Work to be completed:
Pick out the lines below that contain the string "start" and copy them all.

Extracted data:
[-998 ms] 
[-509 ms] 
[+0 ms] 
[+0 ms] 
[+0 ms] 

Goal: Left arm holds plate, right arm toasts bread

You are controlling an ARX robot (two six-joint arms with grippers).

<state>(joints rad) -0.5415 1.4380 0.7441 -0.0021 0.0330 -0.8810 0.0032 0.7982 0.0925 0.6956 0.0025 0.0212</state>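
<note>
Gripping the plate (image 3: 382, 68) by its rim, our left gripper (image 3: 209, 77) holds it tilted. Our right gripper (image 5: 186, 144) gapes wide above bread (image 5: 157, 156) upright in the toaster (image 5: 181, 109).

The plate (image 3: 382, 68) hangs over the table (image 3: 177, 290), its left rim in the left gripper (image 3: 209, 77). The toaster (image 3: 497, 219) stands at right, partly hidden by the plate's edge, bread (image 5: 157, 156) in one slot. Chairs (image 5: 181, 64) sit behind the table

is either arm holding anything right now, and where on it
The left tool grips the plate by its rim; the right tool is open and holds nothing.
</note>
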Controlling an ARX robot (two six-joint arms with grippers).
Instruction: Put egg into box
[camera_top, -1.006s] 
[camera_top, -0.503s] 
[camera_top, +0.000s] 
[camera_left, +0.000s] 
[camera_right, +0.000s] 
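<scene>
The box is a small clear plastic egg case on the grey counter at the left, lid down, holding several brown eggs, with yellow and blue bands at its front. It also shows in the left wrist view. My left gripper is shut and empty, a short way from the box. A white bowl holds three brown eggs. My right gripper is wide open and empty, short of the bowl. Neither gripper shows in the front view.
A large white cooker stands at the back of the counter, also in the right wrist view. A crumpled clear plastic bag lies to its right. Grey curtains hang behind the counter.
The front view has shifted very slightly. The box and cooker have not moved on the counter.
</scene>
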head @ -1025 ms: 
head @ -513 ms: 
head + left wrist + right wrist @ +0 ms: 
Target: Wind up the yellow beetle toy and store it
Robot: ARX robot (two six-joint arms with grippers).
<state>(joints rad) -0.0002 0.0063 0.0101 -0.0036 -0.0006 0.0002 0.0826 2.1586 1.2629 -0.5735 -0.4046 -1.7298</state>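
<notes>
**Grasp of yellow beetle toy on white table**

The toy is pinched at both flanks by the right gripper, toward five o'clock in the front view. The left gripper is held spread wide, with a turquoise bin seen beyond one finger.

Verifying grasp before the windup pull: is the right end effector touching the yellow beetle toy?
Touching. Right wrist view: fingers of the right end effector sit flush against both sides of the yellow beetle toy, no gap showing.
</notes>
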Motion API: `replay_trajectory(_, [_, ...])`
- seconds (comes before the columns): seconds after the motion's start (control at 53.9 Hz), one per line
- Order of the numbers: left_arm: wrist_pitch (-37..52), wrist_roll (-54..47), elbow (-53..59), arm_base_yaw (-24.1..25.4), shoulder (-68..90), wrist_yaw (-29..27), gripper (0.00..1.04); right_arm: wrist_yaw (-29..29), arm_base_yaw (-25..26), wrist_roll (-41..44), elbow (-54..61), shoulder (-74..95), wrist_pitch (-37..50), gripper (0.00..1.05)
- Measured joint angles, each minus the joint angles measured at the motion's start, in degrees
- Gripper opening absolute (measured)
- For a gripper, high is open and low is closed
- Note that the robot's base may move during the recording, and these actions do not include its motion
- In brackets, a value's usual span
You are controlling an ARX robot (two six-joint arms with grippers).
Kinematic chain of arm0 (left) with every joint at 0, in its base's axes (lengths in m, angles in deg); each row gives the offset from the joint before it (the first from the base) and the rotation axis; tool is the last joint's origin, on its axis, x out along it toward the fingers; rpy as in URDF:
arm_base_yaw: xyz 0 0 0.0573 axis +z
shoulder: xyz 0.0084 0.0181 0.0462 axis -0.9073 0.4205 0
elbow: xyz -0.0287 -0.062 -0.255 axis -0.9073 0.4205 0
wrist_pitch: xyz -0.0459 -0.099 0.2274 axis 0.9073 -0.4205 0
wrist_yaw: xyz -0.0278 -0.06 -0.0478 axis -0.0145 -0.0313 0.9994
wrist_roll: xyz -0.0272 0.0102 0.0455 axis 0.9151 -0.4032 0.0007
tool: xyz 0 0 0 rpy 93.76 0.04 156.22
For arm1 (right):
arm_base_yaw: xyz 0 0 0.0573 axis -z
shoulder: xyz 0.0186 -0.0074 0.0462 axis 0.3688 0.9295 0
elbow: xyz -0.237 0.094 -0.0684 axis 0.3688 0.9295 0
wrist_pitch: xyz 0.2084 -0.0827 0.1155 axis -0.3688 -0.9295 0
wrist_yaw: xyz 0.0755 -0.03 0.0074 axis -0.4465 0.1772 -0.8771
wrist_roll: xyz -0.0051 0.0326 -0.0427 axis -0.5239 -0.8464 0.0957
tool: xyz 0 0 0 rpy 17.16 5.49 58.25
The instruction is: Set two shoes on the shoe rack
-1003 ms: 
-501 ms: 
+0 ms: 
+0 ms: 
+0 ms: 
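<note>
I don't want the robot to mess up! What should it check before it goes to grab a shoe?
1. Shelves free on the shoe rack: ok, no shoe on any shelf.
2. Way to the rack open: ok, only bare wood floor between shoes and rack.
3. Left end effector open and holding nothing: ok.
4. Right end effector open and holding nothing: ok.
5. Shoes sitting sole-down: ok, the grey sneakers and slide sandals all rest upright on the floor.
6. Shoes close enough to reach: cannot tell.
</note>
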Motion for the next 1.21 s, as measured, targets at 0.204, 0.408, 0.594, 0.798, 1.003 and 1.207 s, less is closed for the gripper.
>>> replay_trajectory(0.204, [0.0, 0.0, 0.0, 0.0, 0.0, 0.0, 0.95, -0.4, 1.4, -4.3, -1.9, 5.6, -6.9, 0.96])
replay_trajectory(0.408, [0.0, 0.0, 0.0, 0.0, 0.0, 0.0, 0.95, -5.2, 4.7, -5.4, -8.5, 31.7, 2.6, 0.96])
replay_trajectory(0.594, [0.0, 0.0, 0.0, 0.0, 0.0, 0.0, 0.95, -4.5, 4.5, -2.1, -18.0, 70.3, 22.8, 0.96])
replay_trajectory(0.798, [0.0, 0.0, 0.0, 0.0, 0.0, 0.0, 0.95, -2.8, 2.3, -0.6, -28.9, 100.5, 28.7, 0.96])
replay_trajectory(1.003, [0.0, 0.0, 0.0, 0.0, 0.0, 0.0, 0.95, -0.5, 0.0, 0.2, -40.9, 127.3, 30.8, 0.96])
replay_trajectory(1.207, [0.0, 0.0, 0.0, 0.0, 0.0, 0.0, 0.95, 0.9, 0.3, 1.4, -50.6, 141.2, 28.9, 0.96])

Task result:
- seconds (comes before the columns): seconds after the motion's start (control at 53.9 Hz), one per line
- Measured joint angles, each minus the joint angles measured at the motion's start, in degrees

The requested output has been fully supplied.